Holy crap! That is some serious woodworking ability! Looks awesome, and I love your parts storage vehicles!! Joe.


----------



## buck hughes (Oct 2, 2016)

what do these tanks sell for?


----------



## higgens (Mar 9, 2017)

One down


----------



## Joe Buffardi (Mar 9, 2017)

Damn!!! Dude!!! Let's equip them with matching Shur-Spins!! 
I love it!! Great job!!


----------



## sludgeguy (Mar 10, 2017)

Really nice!


----------



## mike j (Mar 10, 2017)

I think you nailed it, Higgins. Truth be told, I was never really a big fan of these bikes until now.

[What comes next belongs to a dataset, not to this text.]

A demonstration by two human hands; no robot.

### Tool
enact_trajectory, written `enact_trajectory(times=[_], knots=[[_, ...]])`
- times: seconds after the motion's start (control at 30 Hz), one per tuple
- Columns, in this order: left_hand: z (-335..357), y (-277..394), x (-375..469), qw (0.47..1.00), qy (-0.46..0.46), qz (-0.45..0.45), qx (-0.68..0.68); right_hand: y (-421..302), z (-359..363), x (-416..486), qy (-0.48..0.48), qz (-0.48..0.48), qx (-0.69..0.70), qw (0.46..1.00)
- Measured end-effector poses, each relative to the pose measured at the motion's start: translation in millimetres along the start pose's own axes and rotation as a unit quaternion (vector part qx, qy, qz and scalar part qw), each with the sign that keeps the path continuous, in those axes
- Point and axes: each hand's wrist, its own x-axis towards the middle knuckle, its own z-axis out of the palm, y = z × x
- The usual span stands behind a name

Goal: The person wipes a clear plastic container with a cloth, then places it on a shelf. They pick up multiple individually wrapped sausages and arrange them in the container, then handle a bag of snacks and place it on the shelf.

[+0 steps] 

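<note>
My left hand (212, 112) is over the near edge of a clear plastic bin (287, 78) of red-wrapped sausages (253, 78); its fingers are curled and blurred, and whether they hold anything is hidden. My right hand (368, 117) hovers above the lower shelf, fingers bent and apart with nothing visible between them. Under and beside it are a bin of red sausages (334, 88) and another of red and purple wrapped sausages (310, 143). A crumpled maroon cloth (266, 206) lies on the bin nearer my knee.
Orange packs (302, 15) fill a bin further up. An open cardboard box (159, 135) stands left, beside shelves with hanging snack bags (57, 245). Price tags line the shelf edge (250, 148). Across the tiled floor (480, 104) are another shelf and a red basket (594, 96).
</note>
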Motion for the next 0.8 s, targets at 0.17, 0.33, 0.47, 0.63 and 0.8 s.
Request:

An american classic redone, big congrats.


----------



## sarmis (Mar 10, 2017)

Great work !!!
I'm interested in a Shelby Airflow tank and the rack if these are available ?


----------



## higgens (Mar 10, 2017)

Definitely not making any more just trying to finish the ones I started


----------



## higgens (Mar 10, 2017)

Two down


----------



## higgens (Mar 13, 2017)

3erd time is a charm


----------



## tripple3 (Mar 13, 2017)

Dude! do ya have a drawer full o dem fender ornaments or what?
Awesome craftsmanship. They all look great. I really like the woody finish.


----------